Pull out every line below containing the word "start".

Stored items
■ ■ ■

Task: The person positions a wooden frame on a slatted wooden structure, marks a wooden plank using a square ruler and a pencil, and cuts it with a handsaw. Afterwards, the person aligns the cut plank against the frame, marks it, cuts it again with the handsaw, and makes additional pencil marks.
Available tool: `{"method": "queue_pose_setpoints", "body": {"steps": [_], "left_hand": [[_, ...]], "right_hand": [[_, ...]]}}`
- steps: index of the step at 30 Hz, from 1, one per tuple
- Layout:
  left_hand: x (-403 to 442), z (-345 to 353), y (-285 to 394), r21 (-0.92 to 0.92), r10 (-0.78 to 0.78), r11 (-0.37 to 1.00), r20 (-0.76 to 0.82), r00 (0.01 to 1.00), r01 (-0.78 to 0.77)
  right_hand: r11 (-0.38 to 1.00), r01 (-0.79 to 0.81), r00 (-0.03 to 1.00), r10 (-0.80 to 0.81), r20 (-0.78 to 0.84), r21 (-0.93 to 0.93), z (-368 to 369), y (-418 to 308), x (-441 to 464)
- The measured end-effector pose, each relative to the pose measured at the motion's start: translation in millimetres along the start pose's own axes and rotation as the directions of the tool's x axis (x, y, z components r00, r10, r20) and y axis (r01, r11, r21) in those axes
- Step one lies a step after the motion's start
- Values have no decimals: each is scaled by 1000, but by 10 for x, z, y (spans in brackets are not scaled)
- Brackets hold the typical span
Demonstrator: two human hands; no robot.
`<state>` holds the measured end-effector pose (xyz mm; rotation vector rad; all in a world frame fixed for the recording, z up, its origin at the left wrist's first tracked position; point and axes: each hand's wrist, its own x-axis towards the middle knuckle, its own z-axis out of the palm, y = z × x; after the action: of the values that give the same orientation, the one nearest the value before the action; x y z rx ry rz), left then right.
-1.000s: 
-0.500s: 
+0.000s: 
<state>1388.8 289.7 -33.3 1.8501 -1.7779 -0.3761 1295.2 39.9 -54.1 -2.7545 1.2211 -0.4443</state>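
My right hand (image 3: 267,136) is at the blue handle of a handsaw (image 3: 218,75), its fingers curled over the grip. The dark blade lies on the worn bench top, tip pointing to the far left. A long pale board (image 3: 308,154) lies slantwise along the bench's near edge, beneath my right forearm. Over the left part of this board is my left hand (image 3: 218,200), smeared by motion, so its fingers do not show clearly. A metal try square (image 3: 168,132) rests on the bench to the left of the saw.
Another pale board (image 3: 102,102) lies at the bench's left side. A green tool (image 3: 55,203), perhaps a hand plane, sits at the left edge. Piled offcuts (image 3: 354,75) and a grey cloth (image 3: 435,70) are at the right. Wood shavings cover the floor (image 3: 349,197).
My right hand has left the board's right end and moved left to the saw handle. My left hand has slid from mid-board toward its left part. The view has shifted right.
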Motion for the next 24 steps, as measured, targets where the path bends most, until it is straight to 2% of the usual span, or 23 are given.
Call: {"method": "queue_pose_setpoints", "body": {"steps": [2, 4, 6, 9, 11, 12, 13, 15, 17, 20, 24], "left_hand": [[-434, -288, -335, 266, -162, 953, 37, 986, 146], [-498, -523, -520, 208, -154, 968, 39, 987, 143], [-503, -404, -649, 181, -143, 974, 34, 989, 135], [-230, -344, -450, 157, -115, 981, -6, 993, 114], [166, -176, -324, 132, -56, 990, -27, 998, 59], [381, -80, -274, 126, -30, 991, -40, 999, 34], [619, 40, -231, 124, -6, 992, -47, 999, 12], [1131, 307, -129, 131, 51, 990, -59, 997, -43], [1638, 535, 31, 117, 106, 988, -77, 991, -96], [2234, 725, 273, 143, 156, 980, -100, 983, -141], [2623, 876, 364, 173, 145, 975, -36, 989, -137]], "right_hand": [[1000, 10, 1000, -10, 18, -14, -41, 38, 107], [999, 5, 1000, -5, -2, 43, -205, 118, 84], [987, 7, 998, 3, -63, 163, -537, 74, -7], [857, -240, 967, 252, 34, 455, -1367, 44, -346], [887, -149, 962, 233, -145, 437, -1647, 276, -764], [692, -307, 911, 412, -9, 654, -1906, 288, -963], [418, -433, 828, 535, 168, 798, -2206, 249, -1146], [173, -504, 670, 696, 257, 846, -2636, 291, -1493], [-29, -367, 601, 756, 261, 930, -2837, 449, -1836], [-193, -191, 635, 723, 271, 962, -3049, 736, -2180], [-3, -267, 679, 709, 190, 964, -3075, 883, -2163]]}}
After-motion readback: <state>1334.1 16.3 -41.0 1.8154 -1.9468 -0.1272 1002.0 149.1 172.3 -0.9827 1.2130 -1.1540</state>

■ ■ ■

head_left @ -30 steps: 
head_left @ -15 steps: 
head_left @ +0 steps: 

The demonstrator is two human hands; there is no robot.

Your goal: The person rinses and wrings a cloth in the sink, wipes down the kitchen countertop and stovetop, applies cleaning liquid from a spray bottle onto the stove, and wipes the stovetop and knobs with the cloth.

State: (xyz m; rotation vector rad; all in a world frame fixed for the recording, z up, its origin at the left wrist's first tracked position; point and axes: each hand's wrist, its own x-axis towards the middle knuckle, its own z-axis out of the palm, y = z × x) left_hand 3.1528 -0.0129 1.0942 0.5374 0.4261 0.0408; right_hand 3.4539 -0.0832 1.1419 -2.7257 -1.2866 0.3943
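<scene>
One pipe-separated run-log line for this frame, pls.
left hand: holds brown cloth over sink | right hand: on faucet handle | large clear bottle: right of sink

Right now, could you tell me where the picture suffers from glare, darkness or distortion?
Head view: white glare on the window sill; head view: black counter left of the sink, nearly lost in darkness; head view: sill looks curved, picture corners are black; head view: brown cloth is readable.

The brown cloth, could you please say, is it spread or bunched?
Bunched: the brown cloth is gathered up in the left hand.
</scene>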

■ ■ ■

* Solution *
- The measured end-effector pose, each relative to the pose measured at the motion's start: translation in millimetres along the start pose's own axes and rotation as the directions of the tool's x axis (x, y, z components r00, r10, r20) and y axis (r01, r11, r21) in those axes
- Step one lies a step after the motion's start

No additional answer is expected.